Exercise objective — Word for word, transcribe the data below from the line with "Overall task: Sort" to the line with "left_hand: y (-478", keeping both of those lines.

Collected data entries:
......

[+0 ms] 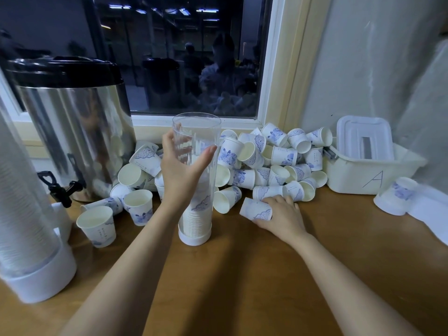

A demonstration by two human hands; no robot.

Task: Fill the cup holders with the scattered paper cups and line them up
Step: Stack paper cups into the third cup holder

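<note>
paper cups [264,161] lie heaped at the far worktop [242,275]. left hand [180,170] is wrapped around the clear cup holder [196,180], partly stacked; right hand [282,215] closes on a fallen cup [255,209]. filling continues: next, lift it and drop it in, aligned with the stack.

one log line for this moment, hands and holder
left hand: steadying clear holder | holder: upright, partly stacked | right hand: gripping lying cup

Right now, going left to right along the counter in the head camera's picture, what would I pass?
Full cup holder → steel urn → upright paper cup → clear holder steadied by the left hand → right hand on a fallen cup → white bin marked A → overturned cup.
</note>
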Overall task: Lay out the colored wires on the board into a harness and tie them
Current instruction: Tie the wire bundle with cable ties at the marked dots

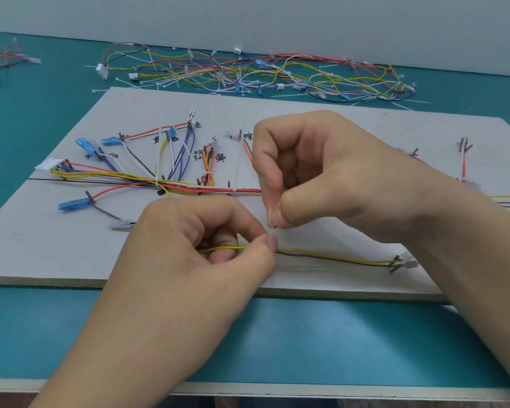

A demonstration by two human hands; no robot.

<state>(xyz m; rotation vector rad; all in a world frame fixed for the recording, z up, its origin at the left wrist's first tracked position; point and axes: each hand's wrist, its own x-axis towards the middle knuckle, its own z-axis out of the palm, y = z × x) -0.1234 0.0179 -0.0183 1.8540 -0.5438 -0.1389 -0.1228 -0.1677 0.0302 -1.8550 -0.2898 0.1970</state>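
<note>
On the grey board [71,254], at far left, one white connector [49,165] and four blue sleeves [72,205] around the laid bundle [136,181]. Pinched between thumb and forefinger of the left hand [189,245]: two wires, one yellow wire [321,254] and one brown wire [342,261], stretched rightward to the pegs [395,265]. Just above, right hand [321,178], fingers curled, thumb pressed on forefinger; impossible to tell whether grasping anything. Middle of the bundle hidden behind it. Far on the teal counter [42,319], one loose pile of wires [248,75].
</note>
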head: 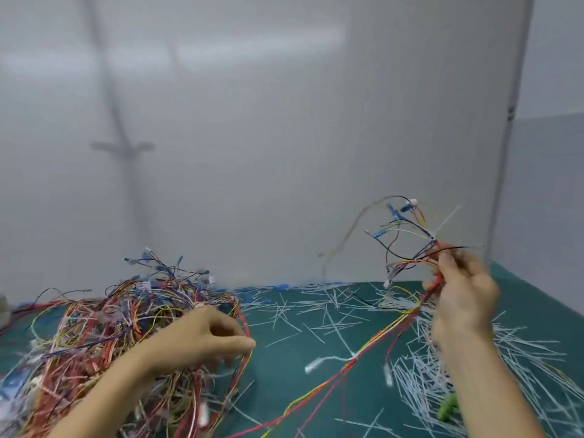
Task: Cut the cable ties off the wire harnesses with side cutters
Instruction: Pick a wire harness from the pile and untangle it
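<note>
Wire harness point(407, 245): held up above the right side of the bench point(278, 368). It is a loose fan of thin coloured wires with small plugs, and a long red and yellow tail trails down to the bench.
Right hand point(464, 289): fingers curled round the wire harness where its wires gather, holding it up.
Cable tie point(448, 218): a white strip sticking up from that gathering point; it looks uncut.
Left hand point(205, 336): at the near edge of the pile of harnesses point(126, 327), fingers bent down among the wires. Blur hides whether it grips any.
Step, as judged: picking out the next tie to cut. No side cutters plainly seen.
Next move calls for: cutters in a hand, nipping only the tie and sparing the wires.
Bench surface: dark green, strewn with cut ties point(316, 314). A small green thing point(447, 406) lies by the right forearm, too blurred to name.
Room: plain white panel point(284, 137) behind the bench.
</note>
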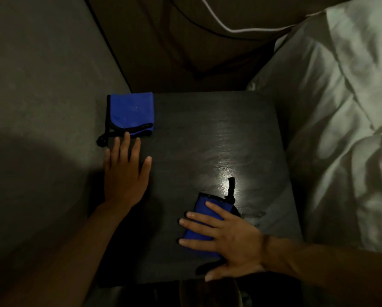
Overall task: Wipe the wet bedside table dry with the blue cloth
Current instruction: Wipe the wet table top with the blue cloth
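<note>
The dark bedside table fills the middle of the view, with a shiny wet patch right of centre. A folded blue cloth with black trim lies near the front right, and my right hand presses flat on top of it, fingers spread. Its black loop sticks out toward the wet patch. A second folded blue cloth rests at the back left corner. My left hand lies flat on the table just in front of that cloth, its middle fingertip touching the cloth's near edge.
A bed with white sheets and a pillow runs along the table's right side. A grey wall or panel stands to the left. A dark padded headboard with white piping is behind the table.
</note>
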Tool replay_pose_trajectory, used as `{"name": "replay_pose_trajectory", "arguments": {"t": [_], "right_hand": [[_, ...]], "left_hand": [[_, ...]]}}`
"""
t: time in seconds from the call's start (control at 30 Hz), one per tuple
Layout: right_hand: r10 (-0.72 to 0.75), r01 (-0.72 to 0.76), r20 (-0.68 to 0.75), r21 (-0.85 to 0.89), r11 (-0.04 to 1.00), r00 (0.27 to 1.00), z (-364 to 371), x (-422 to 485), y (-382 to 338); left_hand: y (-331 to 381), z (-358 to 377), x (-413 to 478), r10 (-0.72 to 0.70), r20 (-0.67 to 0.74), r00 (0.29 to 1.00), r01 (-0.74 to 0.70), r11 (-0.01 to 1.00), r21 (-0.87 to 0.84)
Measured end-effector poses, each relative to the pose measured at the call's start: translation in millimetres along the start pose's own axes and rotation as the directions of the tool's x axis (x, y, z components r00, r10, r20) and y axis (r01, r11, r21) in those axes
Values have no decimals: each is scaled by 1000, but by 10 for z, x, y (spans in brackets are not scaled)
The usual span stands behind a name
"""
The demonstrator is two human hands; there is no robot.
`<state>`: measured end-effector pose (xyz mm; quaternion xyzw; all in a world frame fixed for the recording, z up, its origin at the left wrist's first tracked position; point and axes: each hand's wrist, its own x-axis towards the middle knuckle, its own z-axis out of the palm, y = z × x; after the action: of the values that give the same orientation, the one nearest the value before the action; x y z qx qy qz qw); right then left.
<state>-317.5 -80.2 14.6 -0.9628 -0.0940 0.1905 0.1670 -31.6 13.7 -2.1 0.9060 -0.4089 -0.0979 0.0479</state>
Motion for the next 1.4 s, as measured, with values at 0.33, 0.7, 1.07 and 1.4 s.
{"name": "replay_pose_trajectory", "arguments": {"t": [0.33, 0.7, 1.07, 1.4], "right_hand": [[17, -17, 17, -8, 1000, 1000, 2, -415, 261], [137, -137, 9, 19, 990, 991, 35, -876, 461], [396, -395, -33, 29, 918, 918, 174, -1147, 376], [558, -533, -53, 234, 813, 828, 53, -1327, 181]], "left_hand": [[46, -16, 51, -77, 34, 996, 80, 993, -83], [67, -14, 44, -81, 12, 997, 82, 993, -89], [77, -45, 66, -100, 24, 995, 103, 986, -132], [63, -27, 90, -137, 51, 989, 142, 983, -120]]}}
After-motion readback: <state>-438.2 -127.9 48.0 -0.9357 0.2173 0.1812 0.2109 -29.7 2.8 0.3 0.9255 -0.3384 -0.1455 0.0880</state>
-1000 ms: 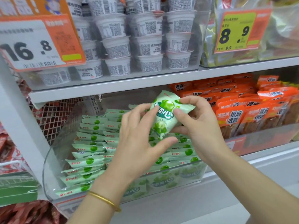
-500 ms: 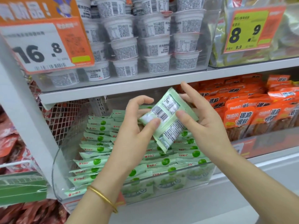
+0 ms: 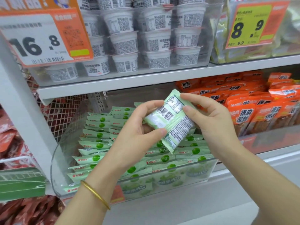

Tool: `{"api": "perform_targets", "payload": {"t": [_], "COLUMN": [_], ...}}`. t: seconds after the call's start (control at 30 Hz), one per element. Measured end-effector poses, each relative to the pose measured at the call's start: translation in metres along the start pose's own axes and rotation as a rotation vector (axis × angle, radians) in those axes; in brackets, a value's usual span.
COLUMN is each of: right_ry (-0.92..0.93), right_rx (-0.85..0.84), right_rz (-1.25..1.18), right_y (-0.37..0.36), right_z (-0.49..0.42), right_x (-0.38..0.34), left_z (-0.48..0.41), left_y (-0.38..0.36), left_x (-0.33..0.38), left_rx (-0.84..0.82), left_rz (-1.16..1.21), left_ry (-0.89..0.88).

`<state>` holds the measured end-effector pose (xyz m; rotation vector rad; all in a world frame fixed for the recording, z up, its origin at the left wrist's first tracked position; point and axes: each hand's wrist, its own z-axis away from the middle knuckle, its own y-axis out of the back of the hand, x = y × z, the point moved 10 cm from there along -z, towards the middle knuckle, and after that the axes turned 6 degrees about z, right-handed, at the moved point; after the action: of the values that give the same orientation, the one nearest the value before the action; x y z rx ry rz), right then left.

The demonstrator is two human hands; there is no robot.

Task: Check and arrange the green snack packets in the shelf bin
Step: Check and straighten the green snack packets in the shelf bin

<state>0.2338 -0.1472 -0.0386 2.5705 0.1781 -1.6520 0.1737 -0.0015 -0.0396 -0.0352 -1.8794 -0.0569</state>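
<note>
Item: green snack packet (image 3: 170,120), back face outward, pale green with barcode and fine print, crimped ends, tilted. Location: just above the clear shelf bin (image 3: 183,177), over its stacked packets (image 3: 97,145). Held by left hand (image 3: 138,137) and right hand (image 3: 209,120), fingertips pinched on its edges. Risk: a loose pinch could drop it crooked, disturbing the rows below.

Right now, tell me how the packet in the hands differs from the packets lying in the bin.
The held packet shows its back: barcode and small print. The bin packets show red logos and green fruit marks.
The held packet is lifted and tilted between the left hand and right hand; the bin packets lie overlapped in rows inside the clear bin.
Both share pale green wrappers with crimped ends.
</note>
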Motion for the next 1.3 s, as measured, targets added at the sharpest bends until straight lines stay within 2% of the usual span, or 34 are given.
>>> {"api": "perform_targets", "payload": {"t": [0.13,0.2,0.27,0.3,0.43,0.53,0.6,0.7,0.93,1.03,1.2,1.3], "right_ry": [-0.002,-0.026,0.001,0.056,0.457,0.560,0.551,0.522,0.635,0.614,0.548,0.442], "right_rx": [-0.008,-0.107,-0.191,-0.206,-0.221,-0.181,-0.107,0.009,0.015,-0.029,-0.173,-0.268], "right_rz": [0.030,-0.096,-0.112,-0.028,0.631,0.756,0.761,0.847,1.174,1.225,1.307,1.430], "right_y": [0.004,-0.003,-0.010,-0.011,-0.023,-0.024,-0.017,-0.004,-0.016,-0.020,-0.031,-0.042], "right_z": [0.001,0.002,0.004,0.004,0.003,0.000,0.000,-0.002,0.002,-0.002,-0.009,-0.016], "right_x": [-0.001,-0.001,-0.006,-0.011,-0.035,-0.038,-0.040,-0.041,-0.044,-0.040,-0.031,-0.014], "left_z": [-0.006,-0.007,-0.007,-0.008,-0.014,-0.019,-0.020,-0.023,-0.033,-0.033,-0.031,-0.030], "left_y": [0.023,0.032,0.039,0.041,0.039,0.033,0.036,0.040,0.018,0.015,0.015,0.017], "left_x": [-0.016,-0.026,-0.037,-0.042,-0.051,-0.049,-0.044,-0.027,-0.045,-0.054,-0.057,-0.057], "left_rx": [0.196,0.286,0.348,0.371,0.391,0.415,0.452,0.459,0.245,0.194,0.177,0.190], "left_rz": [0.035,0.050,0.110,0.130,0.203,0.261,0.105,-0.305,-0.908,-1.034,-1.073,-1.065], "left_ry": [0.021,0.063,0.107,0.126,0.186,0.194,0.160,0.010,-0.028,0.086,0.122,0.120]}}
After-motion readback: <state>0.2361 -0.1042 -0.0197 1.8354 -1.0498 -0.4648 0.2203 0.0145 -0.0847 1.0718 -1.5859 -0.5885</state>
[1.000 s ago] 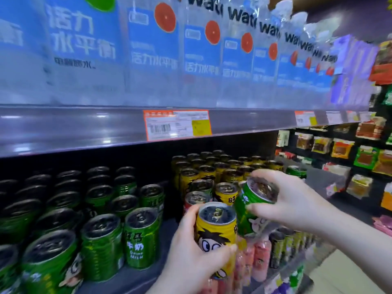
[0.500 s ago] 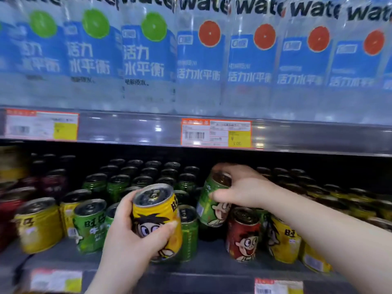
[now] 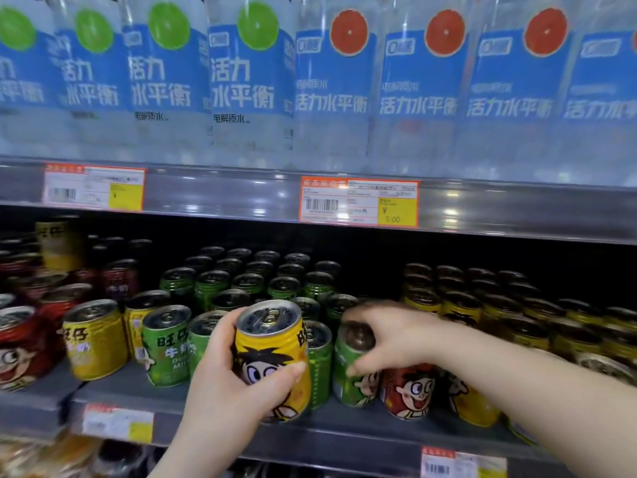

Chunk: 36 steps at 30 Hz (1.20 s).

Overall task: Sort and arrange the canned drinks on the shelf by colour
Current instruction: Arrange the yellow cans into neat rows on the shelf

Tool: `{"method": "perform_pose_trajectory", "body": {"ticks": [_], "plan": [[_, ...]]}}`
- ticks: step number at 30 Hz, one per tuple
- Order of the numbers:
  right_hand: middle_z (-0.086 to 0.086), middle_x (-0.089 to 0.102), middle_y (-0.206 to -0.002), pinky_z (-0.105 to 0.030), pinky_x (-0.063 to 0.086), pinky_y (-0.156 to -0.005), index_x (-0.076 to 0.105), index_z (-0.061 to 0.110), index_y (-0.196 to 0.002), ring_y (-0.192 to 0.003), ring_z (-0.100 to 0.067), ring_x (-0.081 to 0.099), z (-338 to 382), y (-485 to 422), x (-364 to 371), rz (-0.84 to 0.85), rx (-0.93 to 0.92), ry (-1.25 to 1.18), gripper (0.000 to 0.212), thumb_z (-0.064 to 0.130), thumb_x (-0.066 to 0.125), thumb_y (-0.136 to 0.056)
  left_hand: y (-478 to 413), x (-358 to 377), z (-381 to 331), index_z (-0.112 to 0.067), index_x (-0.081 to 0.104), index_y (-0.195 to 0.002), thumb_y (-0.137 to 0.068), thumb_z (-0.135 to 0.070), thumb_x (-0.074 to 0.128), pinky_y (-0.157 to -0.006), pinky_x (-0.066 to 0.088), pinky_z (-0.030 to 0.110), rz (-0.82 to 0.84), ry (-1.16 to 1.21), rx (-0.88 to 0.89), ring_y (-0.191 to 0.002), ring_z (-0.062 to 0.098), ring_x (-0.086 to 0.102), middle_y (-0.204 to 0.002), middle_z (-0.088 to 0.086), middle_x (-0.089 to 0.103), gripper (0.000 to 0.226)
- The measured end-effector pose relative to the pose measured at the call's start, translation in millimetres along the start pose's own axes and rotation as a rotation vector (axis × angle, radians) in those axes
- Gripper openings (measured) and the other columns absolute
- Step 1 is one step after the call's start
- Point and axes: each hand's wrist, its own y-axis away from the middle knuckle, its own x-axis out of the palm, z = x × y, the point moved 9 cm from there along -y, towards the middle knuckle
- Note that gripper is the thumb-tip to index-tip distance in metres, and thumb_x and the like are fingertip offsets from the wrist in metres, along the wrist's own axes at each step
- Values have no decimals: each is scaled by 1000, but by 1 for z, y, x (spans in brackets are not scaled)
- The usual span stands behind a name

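Observation:
My left hand (image 3: 220, 384) grips a yellow can (image 3: 272, 357) with a cartoon face, held in front of the shelf (image 3: 344, 429). My right hand (image 3: 389, 336) is closed over the top of a green can (image 3: 351, 374) that stands at the shelf's front, beside a red can (image 3: 408, 391). Green cans (image 3: 248, 281) fill the middle rows behind. Yellow cans (image 3: 489, 305) fill the right side. At the left front stand a yellow can (image 3: 94, 339), a green can (image 3: 165, 346) and a red can (image 3: 20, 346).
The shelf above (image 3: 224, 194) carries large blue-labelled water bottles (image 3: 241, 81) and price tags (image 3: 358, 201). Dark red cans (image 3: 117, 281) sit at the back left. A lower shelf with more goods shows under the front edge.
The view has moved closer to the shelf. My right hand has brought the green can down from a tilted hold onto the shelf front. My left hand still holds the yellow can.

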Motion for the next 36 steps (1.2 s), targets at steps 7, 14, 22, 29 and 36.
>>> {"method": "perform_pose_trajectory", "body": {"ticks": [7, 14, 22, 29, 36], "plan": [[1, 27, -153, -31, 28, -112, 9, 36, -147, -138, -20, 27, -26, 19, -7, 39, -10, 132, 107, 62, 71, -64, 1, 31, 0, -41, 54, -102, -35, -44, 78, -72, 50, 23, 119, -11, 9, -83, 2, 67, -93, -18, 70, 72], [6, 40, -144, -28, 43, -96, 29, 32, -142, -128, -15, 43, -39, 39, -7, -6, 38, 112, 85, 57, 68, -71, 4, 65, 8, -41, 52, -105, -35, -42, 80, -67, 50, 16, 205, -42, -22, -82, -3, 66, -92, -24, 69, 75], [18, 40, -129, -19, 37, -95, 34, 36, -140, -117, -1, 40, -74, 97, -89, -255, 73, -38, 77, 49, 69, -73, 11, 126, 15, -37, 51, -107, -46, -28, 81, -64, 48, 7, 348, -77, -46, -81, -5, 65, -90, -24, 69, 68], [16, 44, -135, -15, 46, -90, 37, 37, -139, -113, 1, 47, -102, 141, -99, -327, 105, -85, 78, 44, 73, -70, 7, 189, 30, -41, 38, -113, -65, -24, 80, -67, 38, 5, 367, -247, -19, -93, -5, 53, -105, -21, 54, 66], [21, 41, -127, -15, 50, -83, 37, 37, -137, -113, 0, 48, -118, 156, -90, -300, 87, -89, 76, 45, 73, -71, 5, 202, 56, -33, 15, -143, -72, -19, 76, -96, 29, 16, 339, -348, -60, -123, 7, 38, -136, -7, 32, 95]]}}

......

Written answer —
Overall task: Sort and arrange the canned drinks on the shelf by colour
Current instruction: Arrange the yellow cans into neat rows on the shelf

Tool: `{"method": "perform_pose_trajectory", "body": {"ticks": [_], "plan": [[_, ...]]}}`
- ticks: step number at 30 Hz, one per tuple
- Order of the numbers:
  right_hand: middle_z (-0.086 to 0.086), middle_x (-0.089 to 0.102), middle_y (-0.206 to -0.002), pinky_z (-0.105 to 0.030), pinky_x (-0.063 to 0.086), pinky_y (-0.156 to -0.005), index_x (-0.076 to 0.105), index_z (-0.061 to 0.110), index_y (-0.196 to 0.002), ring_y (-0.192 to 0.003), ring_z (-0.100 to 0.067), ring_x (-0.081 to 0.099), z (-338 to 382), y (-485 to 422), x (-364 to 371), rz (-0.84 to 0.85), rx (-0.93 to 0.92), ry (-1.25 to 1.18), gripper (0.000 to 0.212), thumb_z (-0.064 to 0.130), thumb_x (-0.066 to 0.125), thumb_y (-0.136 to 0.056)
  left_hand: y (-478 to 413), x (-358 to 377), z (-381 to 331), index_z (-0.112 to 0.067), index_x (-0.081 to 0.104), index_y (-0.195 to 0.002), thumb_y (-0.137 to 0.068), thumb_z (-0.135 to 0.070), thumb_x (-0.074 to 0.128), pinky_y (-0.157 to -0.006), pinky_x (-0.066 to 0.088), pinky_z (-0.030 to 0.110), rz (-0.82 to 0.84), ry (-1.16 to 1.21), rx (-0.88 to 0.89), ring_y (-0.191 to 0.002), ring_z (-0.062 to 0.098), ring_x (-0.086 to 0.102), middle_y (-0.204 to 0.002), middle_z (-0.088 to 0.086), middle_x (-0.089 to 0.103), gripper (0.000 to 0.226)

No further output is expected.